* **TASK TO COMPLETE**: What you give back should match the entries below character for character.

* **GIVEN ENTRIES**:
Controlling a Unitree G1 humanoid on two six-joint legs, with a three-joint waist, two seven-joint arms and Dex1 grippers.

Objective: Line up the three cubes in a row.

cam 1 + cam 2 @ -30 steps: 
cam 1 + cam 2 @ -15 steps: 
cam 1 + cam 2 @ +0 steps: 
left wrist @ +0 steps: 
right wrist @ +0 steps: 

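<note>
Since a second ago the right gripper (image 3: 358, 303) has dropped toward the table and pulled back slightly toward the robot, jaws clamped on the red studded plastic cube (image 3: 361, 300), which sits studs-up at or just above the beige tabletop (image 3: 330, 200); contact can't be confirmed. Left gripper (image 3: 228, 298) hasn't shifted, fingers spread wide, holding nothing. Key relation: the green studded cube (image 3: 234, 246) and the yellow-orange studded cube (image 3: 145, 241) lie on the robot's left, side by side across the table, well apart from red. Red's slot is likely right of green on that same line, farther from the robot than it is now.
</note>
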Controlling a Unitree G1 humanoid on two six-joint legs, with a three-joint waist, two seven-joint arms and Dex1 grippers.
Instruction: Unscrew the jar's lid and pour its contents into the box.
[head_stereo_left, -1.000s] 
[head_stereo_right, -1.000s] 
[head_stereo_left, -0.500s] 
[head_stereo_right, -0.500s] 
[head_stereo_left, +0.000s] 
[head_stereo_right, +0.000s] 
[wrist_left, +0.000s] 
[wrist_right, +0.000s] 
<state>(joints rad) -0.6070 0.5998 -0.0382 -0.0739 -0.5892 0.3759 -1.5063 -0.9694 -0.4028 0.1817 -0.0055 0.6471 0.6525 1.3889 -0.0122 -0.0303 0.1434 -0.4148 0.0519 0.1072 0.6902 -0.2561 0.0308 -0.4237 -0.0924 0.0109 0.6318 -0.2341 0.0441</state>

* **RESULT**:
Controlling a Unitree G1 humanoid on two six-joint legs, with a three-joint waist, two seven-joint arms and Dex1 grippers.

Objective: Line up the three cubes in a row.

cam 1 + cam 2 @ -30 steps: 
cam 1 + cam 2 @ -15 steps: 
cam 1 + cam 2 @ +0 steps: 
left wrist @ +0 steps: 
right wrist @ +0 steps: 

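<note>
Since a second ago the right gripper (image 3: 358, 303) has dropped toward the table and pulled back slightly toward the robot, jaws clamped on the red studded plastic cube (image 3: 361, 300), which sits studs-up at or just above the beige tabletop (image 3: 330, 200); contact can't be confirmed. Left gripper (image 3: 228, 298) hasn't shifted, fingers spread wide, holding nothing. Key relation: the green studded cube (image 3: 234, 246) and the yellow-orange studded cube (image 3: 145, 241) lie on the robot's left, side by side across the table, well apart from red. Red's slot is likely right of green on that same line, farther from the robot than it is now.
</note>
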Controlling a Unitree G1 humanoid on two six-joint legs, with a three-joint waist, two seven-joint arms and Dex1 grippers.
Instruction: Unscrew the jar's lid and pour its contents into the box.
[head_stereo_left, -1.000s] 
[head_stereo_right, -1.000s] 
[head_stereo_left, -0.500s] 
[head_stereo_right, -0.500s] 
[head_stereo_left, +0.000s] 
[head_stereo_right, +0.000s] 
[wrist_left, +0.000s] 
[wrist_right, +0.000s] 
<state>(joints rad) -0.6070 0.5998 -0.0382 -0.0739 -0.5892 0.3759 -1.5063 -0.9694 -0.4028 0.1817 -0.0055 0.6471 0.6525 1.3889 -0.0122 -0.0303 0.1434 -0.4148 0.0519 0.1072 0.6902 -0.2561 0.0308 -0.4237 -0.0924 0.0109 0.6318 -0.2341 0.0441</state>

There is no additional output for this exercise.